As summer winds down, families often try to squeeze in a reunion so that everybody can get caught up on all the family doings. For 64-year-old Shirley Wojcicki of Wauconda, those loose ends are tricky because many of her relatives just recently found out she existed.

"It's been wonderful," Wojcicki says of this month's reunion in Wauconda with her half-brother and a much larger reunion with her newfound family in Pennsylvania.

"I'm so glad she did find them," says Mary Havell, 83, Wojcicki's mother. "I never thought it would happen."

The story of Wojcicki's search for her biological father and the family he would go on to father begins in 1953, when Wojcicki's mother, a Korean War widow, met soldier Richard Albert "Al" Sheredy at the Granite City Army Depot north of St. Louis.

They went to dances, were especially good at waltzes, and fell in love, remembers Havell, who now lives in Genoa. When she became pregnant with Sheredy's child, decisions had to be made. He was confident that his strict Catholic parents, who knew nothing of Havell, wouldn't approve of his marriage to a Pentecostal Christian. While Sheredy was getting his discharge papers in Missouri, their baby was born. Sheredy came back to Granite City, named the baby Shirley Ann, and spent a week doting on his daughter and her mom. But he was scheduled to return to his family home in Pennsylvania.

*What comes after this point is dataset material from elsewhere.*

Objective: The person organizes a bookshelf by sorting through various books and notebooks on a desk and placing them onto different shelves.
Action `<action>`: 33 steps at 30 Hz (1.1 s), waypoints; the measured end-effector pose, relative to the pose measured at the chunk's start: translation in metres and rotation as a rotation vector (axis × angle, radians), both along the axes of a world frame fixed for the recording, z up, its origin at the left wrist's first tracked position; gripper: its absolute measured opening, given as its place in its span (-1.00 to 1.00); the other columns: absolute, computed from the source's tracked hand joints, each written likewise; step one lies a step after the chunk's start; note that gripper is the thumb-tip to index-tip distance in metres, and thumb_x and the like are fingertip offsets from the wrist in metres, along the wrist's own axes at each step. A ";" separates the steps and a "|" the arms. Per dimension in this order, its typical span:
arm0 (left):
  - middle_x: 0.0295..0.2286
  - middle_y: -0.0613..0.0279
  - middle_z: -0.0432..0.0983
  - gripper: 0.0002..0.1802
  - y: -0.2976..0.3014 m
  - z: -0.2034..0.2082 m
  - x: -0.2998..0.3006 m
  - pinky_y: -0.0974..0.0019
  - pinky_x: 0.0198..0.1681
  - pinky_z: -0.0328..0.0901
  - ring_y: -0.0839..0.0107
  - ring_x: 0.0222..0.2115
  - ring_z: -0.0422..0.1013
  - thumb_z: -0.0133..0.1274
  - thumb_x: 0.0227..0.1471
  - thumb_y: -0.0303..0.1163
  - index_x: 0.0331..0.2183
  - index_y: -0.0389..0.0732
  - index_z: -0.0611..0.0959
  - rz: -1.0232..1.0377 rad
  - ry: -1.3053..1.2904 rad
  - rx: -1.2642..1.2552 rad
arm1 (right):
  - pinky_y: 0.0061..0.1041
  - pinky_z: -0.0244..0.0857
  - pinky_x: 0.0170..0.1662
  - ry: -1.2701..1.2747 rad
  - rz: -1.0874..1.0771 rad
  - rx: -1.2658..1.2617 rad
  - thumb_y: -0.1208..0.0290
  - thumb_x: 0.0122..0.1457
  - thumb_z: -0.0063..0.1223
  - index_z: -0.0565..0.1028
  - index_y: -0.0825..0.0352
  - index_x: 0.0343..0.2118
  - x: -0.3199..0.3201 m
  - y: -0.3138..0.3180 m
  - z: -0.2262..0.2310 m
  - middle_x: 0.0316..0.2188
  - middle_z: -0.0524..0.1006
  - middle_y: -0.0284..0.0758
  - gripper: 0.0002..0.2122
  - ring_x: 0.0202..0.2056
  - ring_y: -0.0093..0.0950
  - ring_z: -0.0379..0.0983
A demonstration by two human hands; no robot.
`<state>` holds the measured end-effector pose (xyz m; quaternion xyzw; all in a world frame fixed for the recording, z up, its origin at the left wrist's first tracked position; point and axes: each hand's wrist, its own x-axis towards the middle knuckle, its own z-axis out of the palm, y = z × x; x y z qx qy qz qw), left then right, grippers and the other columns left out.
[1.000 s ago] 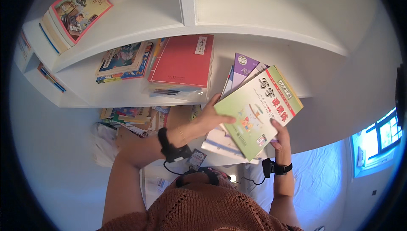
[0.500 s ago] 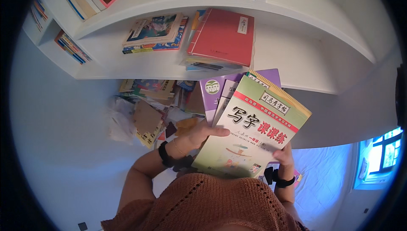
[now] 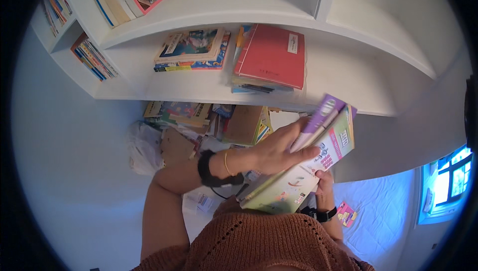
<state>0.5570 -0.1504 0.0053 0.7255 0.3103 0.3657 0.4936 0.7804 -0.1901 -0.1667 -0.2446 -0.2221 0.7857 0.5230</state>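
Both my hands grip a stack of thin books in front of my chest, tilted up to the right. On its near face is a green-and-white copybook [image 3: 286, 191] with a red band; a purple book [image 3: 326, 114] lies at the far side. My left hand [image 3: 279, 146] is closed round the stack's left edge, thumb on the copybook's cover and fingers over the purple book. At the right edge my right hand [image 3: 324, 181] holds on with its thumb in front; most of its fingers are hidden behind the books.
Beyond the stack a white shelf [image 3: 174, 84] bears a red book [image 3: 274, 54] on a pile and another pile of picture books [image 3: 191, 47]. Books and a clear plastic bag [image 3: 144, 146] lie beneath it. A white-covered bed [image 3: 381, 201] and a window [image 3: 453, 181] are at right.
The stack has turned from facing me to a steeper slant, its top now further right. My left hand has slid up and across its left side. The view has shifted slightly.
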 end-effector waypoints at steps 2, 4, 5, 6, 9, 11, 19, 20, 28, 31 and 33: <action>-0.15 -0.12 0.28 -0.10 0.043 0.000 -0.010 0.14 -0.02 0.12 0.07 -0.08 0.21 -0.09 -0.16 0.25 -0.02 -0.34 0.23 0.094 0.153 0.088 | -0.34 0.29 -0.06 0.061 -0.100 0.004 0.51 -0.25 0.22 0.23 0.46 -0.04 0.002 -0.004 -0.019 -0.12 0.38 -0.15 -0.38 -0.14 -0.26 0.37; -0.13 -0.12 0.27 -0.08 0.100 -0.008 -0.042 0.14 -0.03 0.13 0.05 -0.09 0.23 -0.04 -0.21 0.25 -0.02 -0.33 0.26 0.546 0.556 0.312 | -0.31 0.27 -0.04 0.119 -0.260 -0.006 0.54 -0.17 0.15 0.21 0.48 -0.03 0.004 -0.007 -0.012 -0.10 0.36 -0.11 -0.43 -0.11 -0.25 0.35; -0.08 -0.23 0.20 0.01 0.126 -0.007 -0.062 0.14 -0.01 0.12 0.00 -0.07 0.22 -0.01 -0.29 0.31 -0.06 -0.41 0.30 0.767 0.833 0.409 | -0.31 0.27 -0.04 0.132 -0.268 -0.013 0.54 -0.17 0.15 0.21 0.48 -0.03 0.009 -0.003 -0.012 -0.10 0.36 -0.11 -0.43 -0.11 -0.25 0.35; -0.11 -0.21 0.24 0.01 0.142 -0.003 -0.086 0.16 -0.03 0.15 0.03 -0.10 0.26 0.02 -0.32 0.30 -0.05 -0.40 0.30 0.802 0.911 0.411 | -0.31 0.28 -0.04 0.122 -0.271 -0.047 0.55 -0.14 0.11 0.21 0.48 -0.03 0.020 0.005 -0.013 -0.10 0.36 -0.10 -0.46 -0.12 -0.25 0.36; -0.17 -0.17 0.33 0.01 0.160 -0.016 -0.110 0.21 -0.11 0.22 0.10 -0.17 0.33 0.10 -0.40 0.27 -0.07 -0.36 0.34 0.802 0.918 0.368 | -0.34 0.32 -0.09 -0.081 -0.382 -0.052 0.59 -0.07 0.02 0.22 0.49 -0.05 0.040 0.032 0.021 -0.13 0.38 -0.09 -0.54 -0.16 -0.25 0.39; -0.22 -0.15 0.38 -0.01 0.162 -0.014 -0.110 0.24 -0.16 0.25 0.14 -0.20 0.37 0.15 -0.44 0.25 -0.09 -0.34 0.39 0.765 0.863 0.307 | -0.36 0.36 -0.15 -0.333 -0.394 -0.089 0.61 -0.06 -0.01 0.24 0.49 -0.07 0.054 0.050 0.051 -0.17 0.41 -0.09 -0.58 -0.21 -0.26 0.42; -0.35 0.09 0.47 -0.47 0.187 0.030 -0.114 0.41 -0.46 0.34 0.40 -0.39 0.44 0.18 -0.24 -0.06 -0.38 -0.37 0.53 0.570 0.667 -0.300 | -0.33 0.39 -0.19 -0.122 -0.219 -0.074 0.62 0.01 -0.09 0.21 0.52 -0.06 0.090 0.081 0.073 -0.17 0.39 -0.02 -0.62 -0.22 -0.25 0.43; -0.34 0.09 0.46 -0.55 0.185 0.035 -0.107 0.39 -0.41 0.36 0.38 -0.41 0.44 0.12 -0.15 -0.17 -0.34 -0.38 0.51 0.532 0.221 -0.488 | -0.32 0.39 -0.18 -0.078 -0.223 -0.070 0.60 0.03 -0.10 0.20 0.52 -0.05 0.088 0.080 0.074 -0.16 0.37 -0.01 -0.62 -0.21 -0.23 0.42; -0.23 0.10 0.42 -0.71 0.167 0.010 -0.053 0.20 -0.10 0.29 0.26 -0.19 0.36 -0.02 -0.03 -0.38 -0.22 -0.30 0.46 0.309 -0.568 -0.702 | -0.28 0.33 -0.12 0.080 -0.221 -0.052 0.50 0.09 -0.14 0.21 0.50 -0.05 0.080 0.085 0.067 -0.14 0.36 -0.03 -0.65 -0.15 -0.23 0.38; -0.23 0.12 0.42 -0.68 0.127 0.014 0.014 0.23 -0.11 0.28 0.29 -0.21 0.37 0.01 -0.05 -0.35 -0.23 -0.32 0.44 0.063 -0.539 -0.759 | -0.31 0.33 -0.12 0.078 -0.223 -0.048 0.43 0.11 -0.15 0.22 0.44 -0.04 0.089 0.082 0.062 -0.13 0.37 -0.10 -0.65 -0.16 -0.27 0.38; -0.28 0.10 0.43 -0.67 0.113 0.000 0.045 0.29 -0.19 0.30 0.35 -0.27 0.38 0.02 -0.05 -0.34 -0.25 -0.35 0.44 0.053 -0.314 -0.656 | -0.38 0.33 -0.14 -0.027 -0.377 -0.031 0.30 0.14 -0.17 0.23 0.40 -0.03 0.097 0.082 0.057 -0.14 0.39 -0.17 -0.62 -0.18 -0.32 0.38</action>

"He begged me to marry him before he left," remembers Havell. She told him instead to talk with his parents and figure out if he wanted to keep his old life with his family in Pennsylvania or live as a new dad in Illinois. That's the last she saw of Sheredy.

"He sent me two letters, each with $20," Havell says, noting that almost paid the $50 hospital bill. "He never came back. I was crushed. I thought the world of him."

She went on to meet a wonderful man, Don Havell, she says. They married, had another daughter and a son, lived in Schaumburg and were married for 54 years until his death in 2008. Sheredy, too, went on to marry, have five more children and be married for 59 years until his wife died in 2017. Wojcicki tracked down her father in Pennsylvania when she was 19. He brought along his son Mike, who was too young to remember her.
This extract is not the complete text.